“Documentary” filmmaker Michael Moore has a knack for making movies about timely subjects. One could argue that he makes the movies he does when he does because he wants to affect change, therefore making him a hero. One could also argue though that he picks a topic he knows will hit all the right buttons to get people talking and to get them into the theaters. He wears his “Man of the Masses” hat and puts average Americans up on the screen to prove his points and then gets his following to come see them, led gallantly by himself, of course. Using the people to make money off the people is essentially everything he denounces in “Capitalism: A Love Story” but Moore can’t see past his ego to see that.
It’s easy to be a hater when it comes to Moore. I don’t want to be one but when each of his movies is seemingly more about him at times than anything else (did you know he wanted to be a priest when he was a kid?), it is almost impossible not to criticize or question his intentions. Like his previous works, “Capitalism” is pieced together like a university term paper. Moore knows the point he wants to make and he finds a bunch of examples to prove that point while conveniently discarding any facts that might make his argument actually well rounded. He throws in random archival footage taken out of context to make fun of the bad guys and keeps the yuks coming with his own smug narration. When the situation is as bad as these crippling economic times though, Moore’s sarcasm is hardly necessary and barely welcome.
“Capitalism” does tell some frightening tales. Moore’s examples are extremes but it is the extremes that are threatening the demise of capitalism after all. In Pennsylvania, for instance, a corporate owned juvenile detention center was opened to take the burden off the government and the taxpayer but eventually did far worse to the community.

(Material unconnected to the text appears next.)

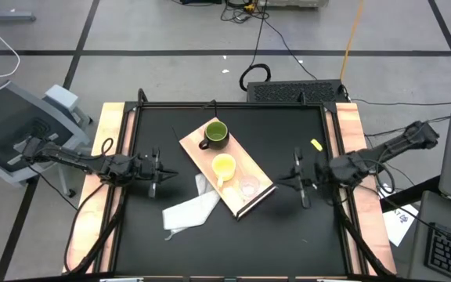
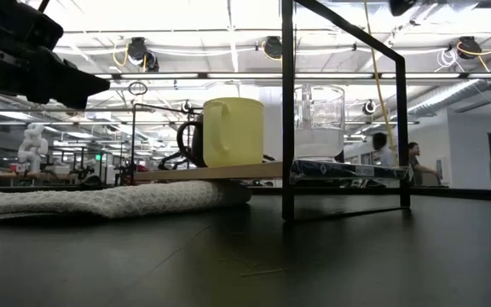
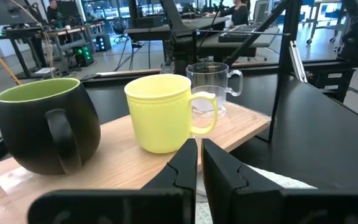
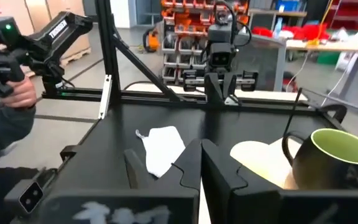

The company bought off judges and kids were incarcerated for minor offences with lengthy, lucrative stays. If that’s not bad enough for you, there are also companies out there taking life insurance policies out on their employees without their knowledge. When the employee dies, not to suggest that companies are killing their employees or anything, the already rich company collects and the surviving family struggles with funeral costs. Perhaps if Moore would allow more of these atrocities to speak for themselves, his voice would be better heard.
You know Moore’s ego is somewhat out of control when he claims that he warned us about this collapse over twenty years ago when he put out his first film, “Roger and Me”. How could we not have heeded his cautionary counsel? If we had, perhaps all of this economic calamity could have been avoided. Herein lies the trouble with “Capitalism: A Love Story”; sarcasm begets more of the same, not change. And while it is amusing from a popular culture standpoint to see Moore being refused entry to the General Motors headquarters in Detroit yet again, it only really serves as confirmation that Moore matters more to Moore than anything he supposedly stands for.